CIHR Canadian National Brain Bee 2015 Participants
Calgary student wins best brain in Canada!
Photo: Hamilton, Ontario – May 30, 2015 – Top left: Dr. Rajesh Ramachandran Nair, Tyler Pollock. Middle left: Chang (Rachel) Lu (Vancouver Brain Bee), Hyeok (Steven) Jun Lee (Hamilton Brain Bee), Yejun Hong (Edmonton Brain Bee), Jordan Waters (Guelph Brain Bee), Dr. Judith Shedden (Chair CCNBB), Dr. Eric Marcotte (CIHR), Dr. Ayesha Khan, Dr. Nikol Piskuric, Rachel Gador (Winnipeg Brain Bee), Yao (Esa) Li (London Brain Bee), Michelle Ruhigisha (Victoria Brain Bee). Bottom left: Abbie Liu (Saskatchewan Brain Bee), Robyn Hana Loves (Ottawa Brain Bee), Janson Kappen (Calgary Brain Bee), Shannon Egan (Toronto Brain Bee), Melina Thibault (Montreal Brain Bee), Courtney Clarke (Newfoundland Brain Bee), Zarina Mamoukhova (Waterloo Brain Bee), Alexandra Overvelde (Kingston Brain Bee)
Congratulations to our top three winners!
- Janson Kappen, Westmount Charter High School, Calgary
- Yao (Esa) Li, A.B. Lucas Secondary School, London
- Jordan Waters, John F. Ross Collegiate Vocational Institute, Guelph
Photo: Hamilton, Ontario – May 30, 2015 – National Brain Bee organizer Dr. Judith Shedden (left), winner Janson Kappen of Calgary (middle), and CIHR representative Dr. Eric Marcotte (right)
On May 30, 15 “brainy” high school students from across Canada competed in the 8th annual CIHR Canadian National Brain Bee at McMaster University in Hamilton, Ontario. Through a spelling bee-like competition, they answered questions to show how well they know neuroscience and the brain. The first place winner Janson Kappen from Westmount Charter High School, Calgary, Alberta, earned the title of best brain in Canada by answering questions about memory, sleep, intelligence, emotion, perception, stress, aging, brain-imaging, neurology, neurotransmitters, genetics and brain disease.
The top three winners of the competition took home trophies and scholarship awards of $1,500, $1,000 and $500 respectively. Janson, the first place winner, was awarded a giant trophy, which will be displayed at his school for a year. He will also get the opportunity to work as a summer intern in a Canadian neuroscience laboratory.

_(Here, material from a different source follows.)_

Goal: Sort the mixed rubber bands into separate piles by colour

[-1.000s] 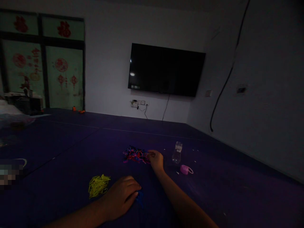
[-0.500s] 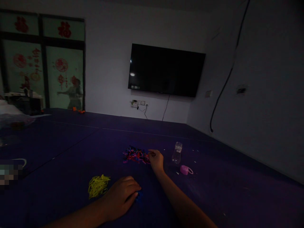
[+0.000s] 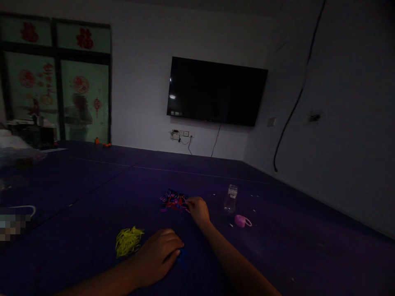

In August, Janson will represent Canada at the International Brain Bee championship in Cairns, Australia, which will be held in conjunction with the International Society for Neurochemistry, Asian Pacific Society for Neurochemistry and Australasian Society for Neurochemistry Incorporated Biennial Meeting, and the Australasian Neuroscience Society Meeting.
CIHR Canadian National Brain Bee
The CIHR Canadian National Brain Bee (CCNBB) is an event that brings together exceptional high school students to test their knowledge of neuroscience and brain research. The Canadian winner represents Canada at the International Brain Bee, an annual event held since 1998.
The Brain Bee is like a spelling bee for high school students, except that the students compete to determine who has the “best brain” on topics such as intelligence, memory, emotions, stress, brain imaging, sleep, and neurological disease. All Brain Bee competitions wrap up with the exciting oral elimination rounds which abide by the same rules as spelling bees.